Können wir es uns wirklich leisten, in diesen krisenhaften Zeiten auch noch eine persönliche Krise zu haben?
Tja, das ist eine Frage, die so nicht zu beantworten ist. Eine durch ein Trauma ausgelöste Krise kommt in der Regel plötzlich, unerwartet und ungefragt.
Vielleicht sollte die Frage lieber anders gestellt werden:

 Können wir es uns wirklich leisten, in diesen krisenhaften Zeiten wegzuschauen, wenn einer unserer Mitmenschen oder Familienmitglieder eine Krise erlebt und um Hilfe bittet?

Ich denke Nein. Eine durch ein Trauma ausgelöste Krise kann jeden treffen, plötzlich, unerwartet, unvorbereitet. Den Zeitpunkt, wann solch ein Ereignis eine Krise auslöst, kann sich der Betroffene nicht aussuchen.

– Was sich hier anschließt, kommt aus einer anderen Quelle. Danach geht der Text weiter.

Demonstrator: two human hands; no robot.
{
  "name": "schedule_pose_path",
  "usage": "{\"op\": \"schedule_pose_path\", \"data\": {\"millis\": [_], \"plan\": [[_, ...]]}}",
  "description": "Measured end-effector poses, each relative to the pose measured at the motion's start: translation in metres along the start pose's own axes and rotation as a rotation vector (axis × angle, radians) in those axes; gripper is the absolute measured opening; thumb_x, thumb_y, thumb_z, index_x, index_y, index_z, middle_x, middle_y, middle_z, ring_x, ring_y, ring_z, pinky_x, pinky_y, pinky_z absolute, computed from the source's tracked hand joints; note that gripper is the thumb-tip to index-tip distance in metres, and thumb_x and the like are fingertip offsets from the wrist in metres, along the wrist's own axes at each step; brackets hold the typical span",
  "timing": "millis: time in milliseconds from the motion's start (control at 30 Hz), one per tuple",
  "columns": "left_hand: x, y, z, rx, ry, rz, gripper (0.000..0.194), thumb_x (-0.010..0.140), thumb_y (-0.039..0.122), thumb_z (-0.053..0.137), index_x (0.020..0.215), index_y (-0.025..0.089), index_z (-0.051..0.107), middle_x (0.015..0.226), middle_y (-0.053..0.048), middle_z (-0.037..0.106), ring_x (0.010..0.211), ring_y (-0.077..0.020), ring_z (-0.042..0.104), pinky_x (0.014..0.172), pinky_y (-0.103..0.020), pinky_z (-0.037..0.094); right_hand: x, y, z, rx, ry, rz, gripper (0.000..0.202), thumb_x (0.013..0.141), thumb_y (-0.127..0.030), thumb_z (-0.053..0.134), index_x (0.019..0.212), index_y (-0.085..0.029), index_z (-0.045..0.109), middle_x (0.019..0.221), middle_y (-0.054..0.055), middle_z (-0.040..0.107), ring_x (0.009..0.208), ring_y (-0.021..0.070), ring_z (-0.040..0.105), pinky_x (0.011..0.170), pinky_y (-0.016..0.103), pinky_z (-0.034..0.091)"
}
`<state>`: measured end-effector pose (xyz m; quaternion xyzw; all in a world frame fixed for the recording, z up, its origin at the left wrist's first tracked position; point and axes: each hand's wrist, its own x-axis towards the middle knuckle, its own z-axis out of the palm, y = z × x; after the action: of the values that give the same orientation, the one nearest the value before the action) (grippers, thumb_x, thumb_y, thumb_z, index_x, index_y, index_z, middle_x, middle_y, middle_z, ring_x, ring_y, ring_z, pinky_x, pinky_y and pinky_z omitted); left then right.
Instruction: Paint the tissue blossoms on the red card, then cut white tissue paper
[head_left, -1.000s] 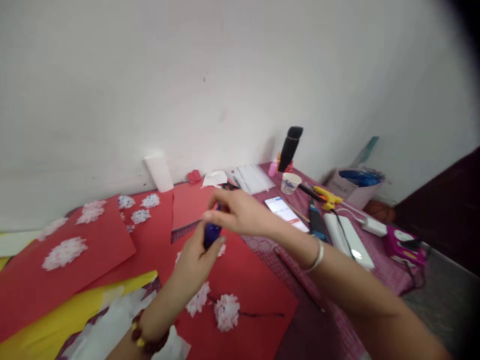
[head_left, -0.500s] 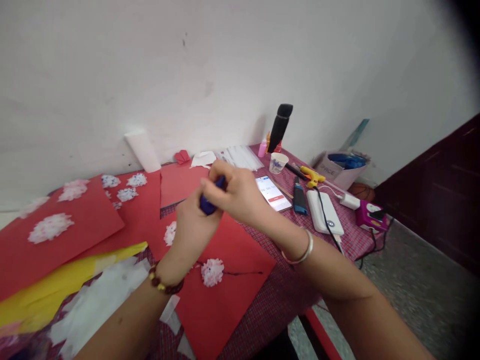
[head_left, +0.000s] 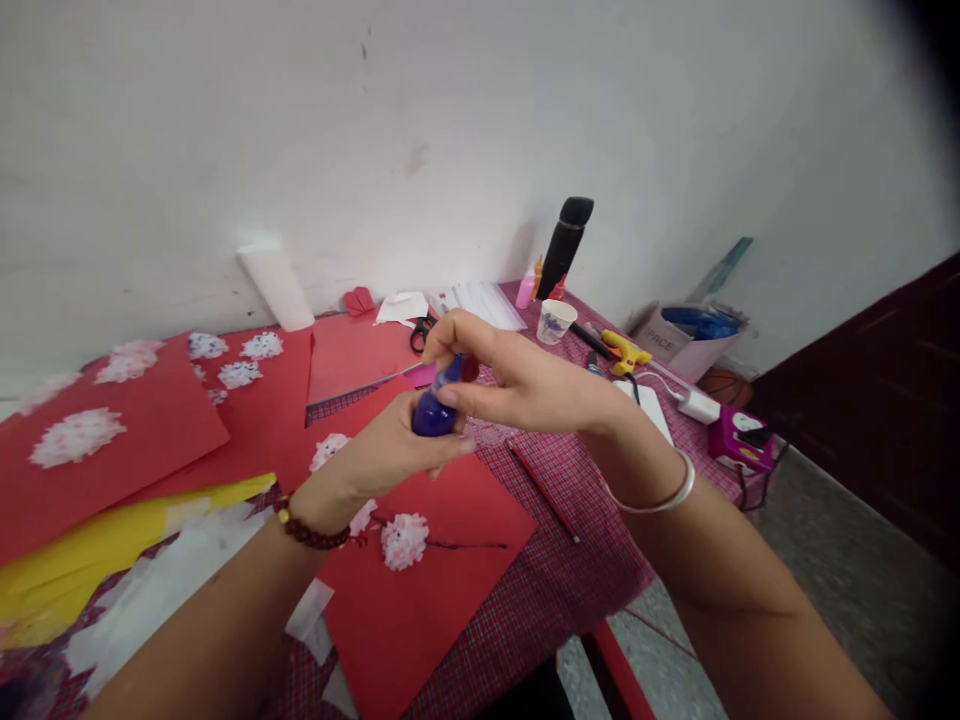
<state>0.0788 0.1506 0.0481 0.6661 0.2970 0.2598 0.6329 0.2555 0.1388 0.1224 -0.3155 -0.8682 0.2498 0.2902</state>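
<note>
A small dark blue bottle (head_left: 433, 415) is held up over the table between my hands. My left hand (head_left: 394, 440) is wrapped around its lower body from the left. From the right, my right hand (head_left: 517, 375) grips its narrower upper part with thumb and fingers; the tip is partly hidden. Below them lies red paper (head_left: 442, 590) bearing a pink-and-white crumpled-tissue flower (head_left: 405, 541) with a dark stem line. Another tissue flower (head_left: 328, 451) shows beside my left hand.
More red sheets (head_left: 161, 430) with tissue flowers, yellow paper (head_left: 142, 530) and white tissue (head_left: 180, 580) lie left. Scissors (head_left: 420, 335), a paper cup (head_left: 556, 322), black flask (head_left: 566, 245), glue gun (head_left: 624, 352) and power strip (head_left: 739, 440) stand or lie behind and right. A pencil (head_left: 544, 490) lies right.
My right hand has shifted right and opened its grip somewhat, showing more of the blue bottle. Both hands are lower against the table's back, and the view has moved slightly.
</note>
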Motion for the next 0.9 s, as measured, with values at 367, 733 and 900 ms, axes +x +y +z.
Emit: {"op": "schedule_pose_path", "data": {"millis": [367,733,900], "plan": [[-0.004,-0.006,0.006,0.352,0.274,-0.054,0.021,0.073,0.032,0.064,0.066,0.020,0.048,0.058,0.006,0.045,0.053,-0.0103,0.040,0.050,-0.024,0.033,0.002,0.000,0.020,-0.265,0.115,0.184,0.020,0.090,-0.034,0.051,0.083,-0.016,0.057,0.072,0.001,0.060,0.062,0.0114,0.048,0.059,0.025,0.030],[0.001,-0.012,0.006,0.337,0.298,-0.055,0.021,0.073,0.036,0.063,0.072,0.018,0.050,0.062,0.005,0.044,0.054,-0.0097,0.038,0.048,-0.022,0.032,0.000,0.002,0.017,-0.344,0.130,0.262,0.037,0.088,-0.050,0.055,0.094,-0.014,0.059,0.074,0.002,0.061,0.063,0.0128,0.051,0.059,0.025,0.030],[0.005,-0.014,0.008,0.331,0.276,-0.080,0.021,0.072,0.035,0.063,0.070,0.019,0.049,0.058,0.006,0.045,0.052,-0.0098,0.040,0.048,-0.022,0.031,-0.003,0.004,0.015,-0.301,0.058,0.194,0.015,0.089,-0.028,0.053,0.091,-0.015,0.060,0.080,0.003,0.064,0.068,0.0126,0.053,0.061,0.024,0.033]]}}
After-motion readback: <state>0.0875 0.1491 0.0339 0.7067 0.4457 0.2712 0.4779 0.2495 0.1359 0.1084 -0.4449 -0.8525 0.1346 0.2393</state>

Vor vielen Jahren hatte ich eine sehr weise Teilnehmerin in einer Weiterbildung im Kurs. Sie sagte: „Jeder Mensch erlebt früher oder später in seinem Leben eine Krise.“ Das hat mich damals schon sehr aufmerksam werden lassen. Und wenn Sie mich kennen und sich schon einmal mit einer persönlichen Frage im Rahmen einer Fort- oder Weiterbildung an mich gewandt haben, wissen Sie, dass ich mir gerne auch Zeit für persönliche Fragen nehmen.

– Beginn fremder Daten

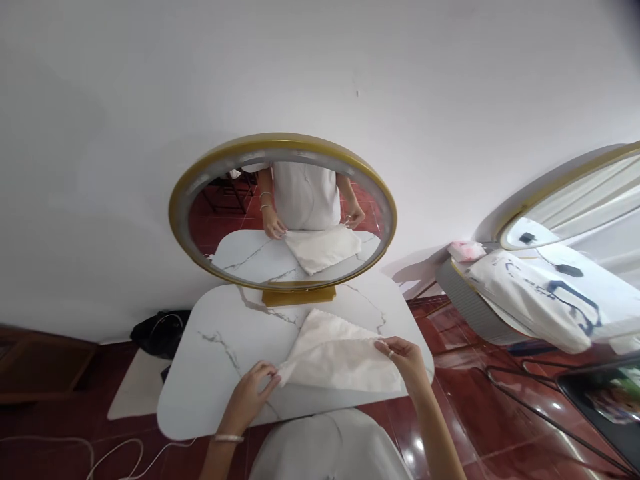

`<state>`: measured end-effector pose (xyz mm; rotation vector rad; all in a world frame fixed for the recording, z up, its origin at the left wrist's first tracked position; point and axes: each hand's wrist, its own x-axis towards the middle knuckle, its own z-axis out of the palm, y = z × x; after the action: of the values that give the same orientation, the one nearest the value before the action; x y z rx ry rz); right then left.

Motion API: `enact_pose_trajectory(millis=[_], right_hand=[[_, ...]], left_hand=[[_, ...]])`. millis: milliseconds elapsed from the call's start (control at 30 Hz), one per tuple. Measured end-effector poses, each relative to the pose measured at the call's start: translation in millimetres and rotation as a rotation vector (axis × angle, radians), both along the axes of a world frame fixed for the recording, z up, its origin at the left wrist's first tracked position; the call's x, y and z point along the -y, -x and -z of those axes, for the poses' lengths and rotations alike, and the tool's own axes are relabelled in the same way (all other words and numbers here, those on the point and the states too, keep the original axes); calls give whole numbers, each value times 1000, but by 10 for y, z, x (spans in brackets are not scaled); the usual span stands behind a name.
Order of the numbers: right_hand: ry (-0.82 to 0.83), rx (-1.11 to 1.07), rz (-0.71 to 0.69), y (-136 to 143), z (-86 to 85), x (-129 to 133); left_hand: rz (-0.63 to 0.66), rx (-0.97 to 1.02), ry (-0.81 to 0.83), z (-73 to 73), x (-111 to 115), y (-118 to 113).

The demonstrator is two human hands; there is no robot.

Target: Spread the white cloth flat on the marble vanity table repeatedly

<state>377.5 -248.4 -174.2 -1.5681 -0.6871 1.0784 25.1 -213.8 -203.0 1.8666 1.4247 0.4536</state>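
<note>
Left hand (pixel 253 390) pinching near-left corner of white cloth (pixel 340 357), right hand (pixel 407 360) gripping its right edge. Cloth lying half folded on white marble table (pixel 215 353), just in front of round gold-framed mirror (pixel 283 210). Black bag (pixel 160 331) on floor, left of table.

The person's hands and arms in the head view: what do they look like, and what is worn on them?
Both forearms are bare, with no sleeves in view. The left hand has a thin, pale bracelet at the wrist. The right hand wears a light ring on one finger. There are no gloves and no watch, and the nails look short and plain.
</note>
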Motion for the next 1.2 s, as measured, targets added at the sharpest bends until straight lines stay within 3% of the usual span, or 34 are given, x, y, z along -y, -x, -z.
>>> enact_pose_trajectory(millis=[267,433,533,667,833,1033,1200], right_hand=[[22,58,48,84,21,-4],[93,122,-124,-145,-107,-23],[52,147,-116,-282,-213,-146],[-68,121,1,-477,-392,-340],[-324,71,60,-802,-682,-343],[-448,104,108,-1223,-922,117],[-449,228,69,-1505,-1150,698]], left_hand=[[8,-86,71,35,215,31],[33,-63,27,-39,14,66],[50,-23,-16,-152,-155,-19],[-28,93,-172,-396,-305,-219],[-73,157,-373,-877,-341,-484],[28,96,-402,-1486,-111,-727],[121,49,-438,-1800,257,-844]])
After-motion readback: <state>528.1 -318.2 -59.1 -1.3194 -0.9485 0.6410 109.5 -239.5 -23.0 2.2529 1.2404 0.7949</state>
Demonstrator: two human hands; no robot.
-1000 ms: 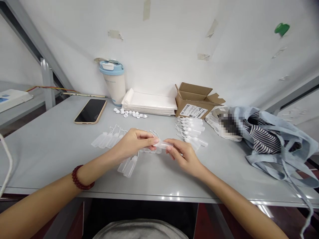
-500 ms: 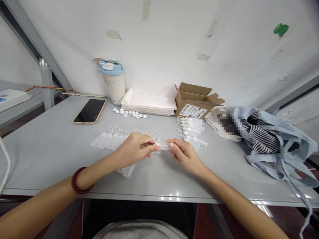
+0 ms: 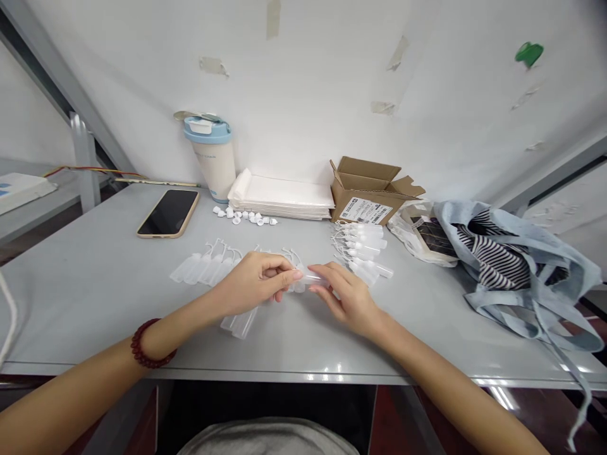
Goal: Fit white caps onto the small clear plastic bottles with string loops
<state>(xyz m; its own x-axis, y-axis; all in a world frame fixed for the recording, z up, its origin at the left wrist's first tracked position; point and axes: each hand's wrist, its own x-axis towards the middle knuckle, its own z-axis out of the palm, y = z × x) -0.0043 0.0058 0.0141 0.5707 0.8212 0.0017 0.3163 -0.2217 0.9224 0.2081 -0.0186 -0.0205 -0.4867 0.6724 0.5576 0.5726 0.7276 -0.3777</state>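
Note:
My left hand pinches one end of a small translucent plastic bottle, held sideways just above the table. Around its other end are the thumb and fingers of my right hand, thumb below and forefinger above. My left fingers hide the bottle's near end. Left of the hands lies a row of similar bottles with white looped strings. More bottles without visible strings lie below my left wrist. Several stringed bottles form a column beyond my right hand. White caps are scattered behind.
A phone lies at the left, near a lidded cup. Along the wall are a stack of white envelopes and an open cardboard box. A blue cloth bag covers the right side of the grey table.
My right thumb and forefinger have shifted along the bottle toward my left hand and spread wider around it. My left hand keeps its pinch. The view has shifted slightly.

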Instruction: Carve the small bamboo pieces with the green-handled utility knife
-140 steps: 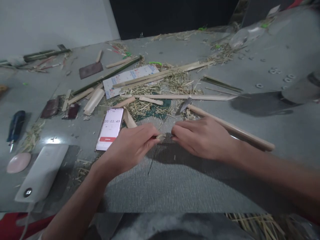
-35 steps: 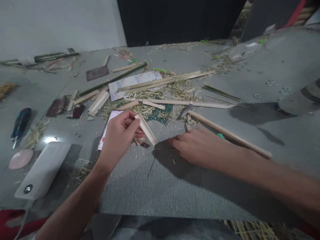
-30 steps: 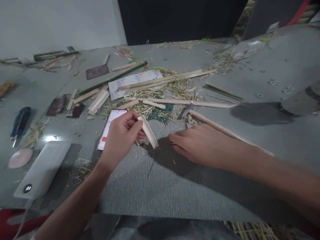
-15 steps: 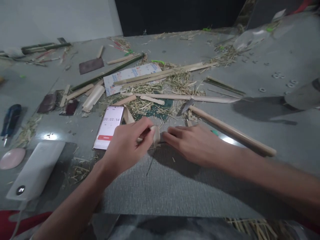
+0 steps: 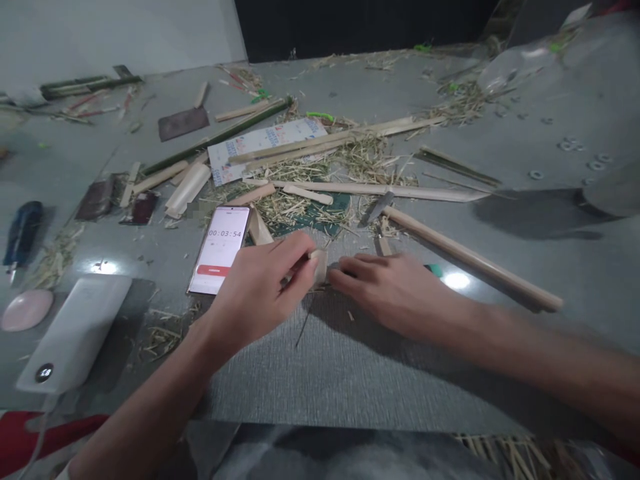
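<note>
— What's the counter (image 5: 500, 133) like?

— Grey, strewn with bamboo shavings (image 5: 350, 167), with a grey mat (image 5: 325, 373) in front of me.

— And your grip?

— My left hand (image 5: 260, 293) is closed on a short bamboo piece (image 5: 319, 265), fingers pinching it just above the mat's far edge. My right hand (image 5: 390, 290) lies flat beside it, fingertips touching the piece; whether it grips anything, I cannot tell.

— Around that?

— A phone (image 5: 221, 249) just left of my left hand, a hammer (image 5: 460, 257) behind my right, a white power bank (image 5: 75, 330) far left.
</note>
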A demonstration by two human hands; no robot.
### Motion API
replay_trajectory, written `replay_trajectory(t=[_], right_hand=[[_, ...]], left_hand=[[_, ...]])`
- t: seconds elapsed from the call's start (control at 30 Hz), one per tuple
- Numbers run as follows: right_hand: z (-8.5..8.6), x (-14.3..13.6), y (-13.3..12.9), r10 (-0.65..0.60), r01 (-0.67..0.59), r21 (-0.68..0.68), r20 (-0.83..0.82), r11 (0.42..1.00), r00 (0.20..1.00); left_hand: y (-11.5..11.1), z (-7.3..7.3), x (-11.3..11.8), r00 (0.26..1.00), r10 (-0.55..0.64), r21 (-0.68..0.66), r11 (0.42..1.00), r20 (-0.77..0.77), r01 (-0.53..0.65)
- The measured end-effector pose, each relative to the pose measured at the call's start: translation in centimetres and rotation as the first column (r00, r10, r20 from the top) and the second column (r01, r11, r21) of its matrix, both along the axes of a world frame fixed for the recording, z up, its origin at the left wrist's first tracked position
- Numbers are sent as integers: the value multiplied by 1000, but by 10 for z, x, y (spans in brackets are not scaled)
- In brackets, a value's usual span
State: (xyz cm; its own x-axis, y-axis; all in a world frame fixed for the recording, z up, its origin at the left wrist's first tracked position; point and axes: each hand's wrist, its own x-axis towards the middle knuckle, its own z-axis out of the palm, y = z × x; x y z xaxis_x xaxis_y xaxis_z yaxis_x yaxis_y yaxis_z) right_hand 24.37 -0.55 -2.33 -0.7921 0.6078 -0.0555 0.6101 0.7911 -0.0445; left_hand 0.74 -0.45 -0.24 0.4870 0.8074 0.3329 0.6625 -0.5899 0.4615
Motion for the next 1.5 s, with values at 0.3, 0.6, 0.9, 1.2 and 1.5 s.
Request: replay_trajectory(t=[0.3, 0.6, 0.9, 1.2, 1.5], right_hand=[[2, -5, -3, 2, -3, 25, 34, 1000, 999], [6, 5, 8, -13, 12, -114, -13, 993, 1000], [53, 6, 14, -436, 190, -546, -366, 816, 822], [36, -7, 8, -601, 170, -716, -405, 677, 689], [30, -13, 2, -657, 47, -792, -470, 608, 589]], left_hand=[[0, -3, 2, 996, 55, -32, 998, 64, -53], [8, -9, -2, 799, 407, -438, 876, 443, -204], [10, -11, 2, 436, 588, -617, 782, 681, -92], [-1, -13, 10, 375, 590, -655, 752, 715, 67], [-15, -18, 22, 508, 505, -668, 714, 698, 208]])
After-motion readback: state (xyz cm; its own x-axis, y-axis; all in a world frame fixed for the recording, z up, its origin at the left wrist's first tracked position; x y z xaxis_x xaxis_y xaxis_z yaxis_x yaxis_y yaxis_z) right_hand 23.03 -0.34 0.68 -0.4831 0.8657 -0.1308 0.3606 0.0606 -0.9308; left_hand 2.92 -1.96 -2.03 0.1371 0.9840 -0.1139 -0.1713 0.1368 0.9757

Für den Verlauf einer Krise ist die Qualität der Fremd- und Selbsthilfe sehr wichtig. In einer Krise können freundliche Worte und positiver mitmenschlicher Kontakt helfen, diese zu bewältigen. Wenn ich dann noch mit meinem Fachwissen einen positiven Impuls setzen kann, mache ich das gerne.

Krisen können herausfordernd sein, nicht nur für die Person, die die Krise erlebt, sondern auch für Familie, Freunde und Bekannte, manchmal auch für Arbeitskolleg*innen. Nicht alle Menschen bringen Verständnis auf für jemanden, der sich in einer Krise befindet. Dabei sind positive Kontakte für die Bewältigung sehr hilfreich.

Nicht immer ist gleich auf den ersten Blick erkennbar, ob sich jemand in einer Krise befindet. Wenn sich jemand in Ihrem privaten oder beruflichen Kontext „komisch“ verhält, könnte dies aber ein Indiz dafür sein. Es lohnt sich auf jeden Fall nachzufragen, „Wie geht es dir?“ „Was ist los?“, bevor Sie sich abwenden, verurteilen oder vertrösten.

Der positive Nutzen einer Krise kann meist erst, nachdem die Krise bewältigt ist, gezogen werden. Allerdings können zwei Dinge meist auf jeden Fall gesagt werden:
1. Wer ist mit mir durch die Krise gegangen? Wen hat es interessiert, dass es mir schlecht ging und ich Hilfe brauchte? Und wer ist jetzt, nach der Krise noch für mich da bzw. wen möchte ich auch nach der Krise noch in meinem Leben haben?
2. Welche Resilienzfaktoren konnte ich in der Krise nutzen? Welche konnte ich neu erwerben? Welche Resilienzfaktoren möchte ich nach der Krise stärken, um für künftige Ereignisse besser aufgestellt zu sein?

Meistens steckt auch ein gehöriges Potenzial an Veränderungsenergie in der Krise. Wenn es in der Krise steil bergab geht, kommt auch wieder die Zeit, in der es steil nach oben geht. Gut für diejenigen, die es geschafft haben, in der Abwärtsbewegung Energie zu sammeln, um sie dann für positive Entwicklungen zu nutzen.

In der Zusammenfassung: Persönliche Krisen können jeden treffen, plötzlich und unerwartet. Krisen können Geschenke sein, die helfen, sich neu zu sortieren und neu auszurichten. Krisen können Menschen näher zusammenschweißen oder das trennen, was vorher auch schon nicht gepasst hat.

Ich wünsche Ihnen von Herzen, dass Sie die Menschen um sich haben, die Sie brauchen, um gut durch Ihre persönliche Krise zu kommen, wann immer sie Sie auch erreicht. Und ich danke an dieser Stelle all jenen, die für mich da waren, als ich sie gebraucht habe.

Bleiben Sie achtsam, mit sich und Ihren Mitmenschen und schenken Sie öfter mal ein freundliches Wort. Für Menschen in einer Krise ist das Gold wert und auch bei allen anderen kann es nicht schaden.